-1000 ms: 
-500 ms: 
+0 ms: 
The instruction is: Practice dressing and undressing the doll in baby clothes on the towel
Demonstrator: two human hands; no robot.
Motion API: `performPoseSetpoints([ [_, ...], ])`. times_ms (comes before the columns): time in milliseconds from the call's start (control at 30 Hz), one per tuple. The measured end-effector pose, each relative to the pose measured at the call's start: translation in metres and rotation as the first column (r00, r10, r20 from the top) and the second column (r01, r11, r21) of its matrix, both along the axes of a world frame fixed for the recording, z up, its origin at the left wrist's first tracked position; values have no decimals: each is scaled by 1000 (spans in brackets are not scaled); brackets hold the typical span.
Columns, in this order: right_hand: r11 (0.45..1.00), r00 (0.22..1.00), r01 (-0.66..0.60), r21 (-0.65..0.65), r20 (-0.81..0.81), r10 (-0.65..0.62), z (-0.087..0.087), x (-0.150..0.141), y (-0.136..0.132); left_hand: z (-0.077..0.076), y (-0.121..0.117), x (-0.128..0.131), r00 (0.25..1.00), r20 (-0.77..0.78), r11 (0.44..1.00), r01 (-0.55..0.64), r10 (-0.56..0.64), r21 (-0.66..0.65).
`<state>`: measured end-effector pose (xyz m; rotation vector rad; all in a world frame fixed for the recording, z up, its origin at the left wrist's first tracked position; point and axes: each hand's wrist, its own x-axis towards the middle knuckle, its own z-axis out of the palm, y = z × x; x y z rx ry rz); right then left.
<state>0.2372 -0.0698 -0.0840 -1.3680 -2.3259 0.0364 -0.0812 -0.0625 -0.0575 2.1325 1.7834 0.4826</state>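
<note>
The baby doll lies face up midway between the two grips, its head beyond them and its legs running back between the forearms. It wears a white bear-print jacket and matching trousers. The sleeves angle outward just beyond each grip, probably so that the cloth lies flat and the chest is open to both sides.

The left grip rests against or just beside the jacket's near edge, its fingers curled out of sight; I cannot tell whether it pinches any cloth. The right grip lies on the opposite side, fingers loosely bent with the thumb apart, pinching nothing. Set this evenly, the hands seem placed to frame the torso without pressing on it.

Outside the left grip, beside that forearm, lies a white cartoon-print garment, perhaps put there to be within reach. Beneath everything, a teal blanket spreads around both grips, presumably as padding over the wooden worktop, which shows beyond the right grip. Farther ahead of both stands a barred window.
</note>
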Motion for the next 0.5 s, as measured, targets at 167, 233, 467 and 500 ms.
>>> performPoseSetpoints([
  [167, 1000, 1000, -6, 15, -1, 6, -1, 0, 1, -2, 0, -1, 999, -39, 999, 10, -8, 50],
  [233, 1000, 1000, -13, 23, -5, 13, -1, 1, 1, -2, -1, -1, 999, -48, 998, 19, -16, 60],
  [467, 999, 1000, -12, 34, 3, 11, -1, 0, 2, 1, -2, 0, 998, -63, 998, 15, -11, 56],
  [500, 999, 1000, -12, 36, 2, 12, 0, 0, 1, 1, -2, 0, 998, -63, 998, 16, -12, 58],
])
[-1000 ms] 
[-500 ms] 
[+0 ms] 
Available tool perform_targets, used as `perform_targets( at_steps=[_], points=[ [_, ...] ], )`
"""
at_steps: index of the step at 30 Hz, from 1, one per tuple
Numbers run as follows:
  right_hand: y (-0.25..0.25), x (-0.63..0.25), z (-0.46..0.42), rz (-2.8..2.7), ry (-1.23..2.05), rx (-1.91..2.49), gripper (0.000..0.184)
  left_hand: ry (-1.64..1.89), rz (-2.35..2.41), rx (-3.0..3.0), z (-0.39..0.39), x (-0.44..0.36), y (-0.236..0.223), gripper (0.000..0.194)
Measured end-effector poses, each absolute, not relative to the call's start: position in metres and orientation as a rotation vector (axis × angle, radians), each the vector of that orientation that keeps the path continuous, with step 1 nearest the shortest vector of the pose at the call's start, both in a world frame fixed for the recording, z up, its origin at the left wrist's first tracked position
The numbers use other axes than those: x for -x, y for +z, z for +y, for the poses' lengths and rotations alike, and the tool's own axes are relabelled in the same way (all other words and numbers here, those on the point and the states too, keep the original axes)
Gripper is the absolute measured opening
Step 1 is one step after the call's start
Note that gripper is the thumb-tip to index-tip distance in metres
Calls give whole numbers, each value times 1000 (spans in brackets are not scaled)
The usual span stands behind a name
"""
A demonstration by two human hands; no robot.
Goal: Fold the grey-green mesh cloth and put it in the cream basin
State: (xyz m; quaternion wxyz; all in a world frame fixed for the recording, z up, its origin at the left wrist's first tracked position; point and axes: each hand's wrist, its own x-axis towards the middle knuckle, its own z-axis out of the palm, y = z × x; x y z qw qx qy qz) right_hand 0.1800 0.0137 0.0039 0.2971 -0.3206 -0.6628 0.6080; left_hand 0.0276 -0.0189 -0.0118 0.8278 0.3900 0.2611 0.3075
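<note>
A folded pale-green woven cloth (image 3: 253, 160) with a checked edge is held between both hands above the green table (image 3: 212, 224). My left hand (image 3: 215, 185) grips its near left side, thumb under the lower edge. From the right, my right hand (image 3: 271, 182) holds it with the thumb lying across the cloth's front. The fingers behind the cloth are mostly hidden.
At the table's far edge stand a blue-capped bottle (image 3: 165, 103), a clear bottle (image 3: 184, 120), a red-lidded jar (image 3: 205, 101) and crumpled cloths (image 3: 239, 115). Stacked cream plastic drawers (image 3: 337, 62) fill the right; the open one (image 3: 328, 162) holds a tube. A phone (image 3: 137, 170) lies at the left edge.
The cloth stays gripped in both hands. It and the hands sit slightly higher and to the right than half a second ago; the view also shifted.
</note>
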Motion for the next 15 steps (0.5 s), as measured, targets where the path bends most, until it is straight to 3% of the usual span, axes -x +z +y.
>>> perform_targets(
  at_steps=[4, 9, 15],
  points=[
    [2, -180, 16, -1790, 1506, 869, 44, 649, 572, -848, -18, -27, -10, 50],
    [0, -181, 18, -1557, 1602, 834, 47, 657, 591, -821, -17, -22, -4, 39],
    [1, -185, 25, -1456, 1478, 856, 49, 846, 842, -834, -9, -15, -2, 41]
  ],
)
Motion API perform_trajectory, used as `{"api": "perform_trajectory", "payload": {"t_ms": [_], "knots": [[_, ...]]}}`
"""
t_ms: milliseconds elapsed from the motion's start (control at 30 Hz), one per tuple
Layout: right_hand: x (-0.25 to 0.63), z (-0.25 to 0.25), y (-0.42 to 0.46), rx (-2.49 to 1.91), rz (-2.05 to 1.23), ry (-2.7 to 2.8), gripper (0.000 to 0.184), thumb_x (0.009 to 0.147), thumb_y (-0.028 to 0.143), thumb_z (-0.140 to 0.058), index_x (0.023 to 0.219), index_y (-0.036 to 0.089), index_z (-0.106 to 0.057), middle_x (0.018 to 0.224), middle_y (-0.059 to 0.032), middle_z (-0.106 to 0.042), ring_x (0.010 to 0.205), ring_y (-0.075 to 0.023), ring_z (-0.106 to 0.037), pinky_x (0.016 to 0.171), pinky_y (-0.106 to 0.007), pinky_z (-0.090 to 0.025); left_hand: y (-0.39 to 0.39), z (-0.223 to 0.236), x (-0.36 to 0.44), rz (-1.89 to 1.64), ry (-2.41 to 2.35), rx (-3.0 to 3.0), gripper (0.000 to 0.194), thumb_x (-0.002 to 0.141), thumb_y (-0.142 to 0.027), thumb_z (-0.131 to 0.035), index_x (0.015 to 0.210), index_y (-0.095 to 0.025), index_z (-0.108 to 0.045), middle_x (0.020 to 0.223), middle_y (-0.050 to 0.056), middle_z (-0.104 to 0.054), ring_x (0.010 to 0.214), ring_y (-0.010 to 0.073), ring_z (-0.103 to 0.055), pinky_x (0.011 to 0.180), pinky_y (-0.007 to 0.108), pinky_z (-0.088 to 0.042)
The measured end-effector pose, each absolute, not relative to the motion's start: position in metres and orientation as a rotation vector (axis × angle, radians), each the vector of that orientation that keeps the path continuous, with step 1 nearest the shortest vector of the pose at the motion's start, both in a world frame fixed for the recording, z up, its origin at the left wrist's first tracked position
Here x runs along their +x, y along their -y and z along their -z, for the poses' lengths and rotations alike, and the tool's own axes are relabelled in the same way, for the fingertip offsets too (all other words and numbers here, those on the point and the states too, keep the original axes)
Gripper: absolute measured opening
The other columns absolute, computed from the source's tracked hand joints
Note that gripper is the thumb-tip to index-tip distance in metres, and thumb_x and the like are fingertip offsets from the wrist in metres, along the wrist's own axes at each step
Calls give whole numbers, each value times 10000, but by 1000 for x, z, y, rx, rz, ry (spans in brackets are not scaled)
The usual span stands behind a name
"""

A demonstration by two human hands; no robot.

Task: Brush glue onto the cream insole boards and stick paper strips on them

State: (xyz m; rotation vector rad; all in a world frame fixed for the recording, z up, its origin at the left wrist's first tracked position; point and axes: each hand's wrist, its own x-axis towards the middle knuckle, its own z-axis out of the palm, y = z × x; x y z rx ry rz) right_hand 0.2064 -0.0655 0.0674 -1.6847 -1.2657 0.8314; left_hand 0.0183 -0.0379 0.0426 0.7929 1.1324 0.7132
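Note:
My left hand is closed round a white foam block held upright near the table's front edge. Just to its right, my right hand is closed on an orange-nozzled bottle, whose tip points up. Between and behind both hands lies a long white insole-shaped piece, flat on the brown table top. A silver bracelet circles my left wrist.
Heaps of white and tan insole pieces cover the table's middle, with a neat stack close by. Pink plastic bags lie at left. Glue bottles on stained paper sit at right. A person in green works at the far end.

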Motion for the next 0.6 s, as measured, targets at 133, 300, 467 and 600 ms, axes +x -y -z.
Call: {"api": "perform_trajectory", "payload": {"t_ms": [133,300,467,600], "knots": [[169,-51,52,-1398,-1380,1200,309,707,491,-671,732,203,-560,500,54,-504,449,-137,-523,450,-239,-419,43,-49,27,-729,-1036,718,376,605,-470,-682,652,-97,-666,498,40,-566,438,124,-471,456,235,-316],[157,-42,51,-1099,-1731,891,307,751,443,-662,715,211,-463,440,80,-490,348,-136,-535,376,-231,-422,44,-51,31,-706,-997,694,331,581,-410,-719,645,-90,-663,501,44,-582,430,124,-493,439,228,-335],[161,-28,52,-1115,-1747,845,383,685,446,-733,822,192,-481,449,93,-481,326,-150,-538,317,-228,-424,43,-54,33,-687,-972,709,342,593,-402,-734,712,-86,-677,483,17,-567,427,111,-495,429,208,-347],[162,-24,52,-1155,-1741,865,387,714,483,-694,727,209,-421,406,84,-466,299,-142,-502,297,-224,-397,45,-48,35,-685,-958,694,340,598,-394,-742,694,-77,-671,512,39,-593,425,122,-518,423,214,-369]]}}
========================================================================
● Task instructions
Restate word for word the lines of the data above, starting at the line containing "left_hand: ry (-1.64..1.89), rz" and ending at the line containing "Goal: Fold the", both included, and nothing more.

● Worked solution
  left_hand: ry (-1.64..1.89), rz (-2.35..2.41), rx (-3.0..3.0), z (-0.39..0.39), x (-0.44..0.36), y (-0.236..0.223), gripper (0.000..0.194)
Measured end-effector poses, each absolute, not relative to the call's start: position in metres and orientation as a rotation vector (axis × angle, radians), each the vector of that orientation that keeps the path continuous, with step 1 nearest the shortest vector of the pose at the call's start, both in a world frame fixed for the recording, z up, its origin at the left wrist's first tracked position
The numbers use other axes than those: x for -x, y for +z, z for +y, for the poses' lengths and rotations alike, and the tool's own axes are relabelled in the same way (all other words and numbers here, those on the point and the states too, keep the original axes)
Gripper is the absolute measured opening
Step 1 is one step after the call's start
Note that gripper is the thumb-tip to index-tip distance in metres
Calls give whole numbers, each value times 1000 (spans in brackets are not scaled)
The usual span stands behind a name
"""
A demonstration by two human hands; no robot.
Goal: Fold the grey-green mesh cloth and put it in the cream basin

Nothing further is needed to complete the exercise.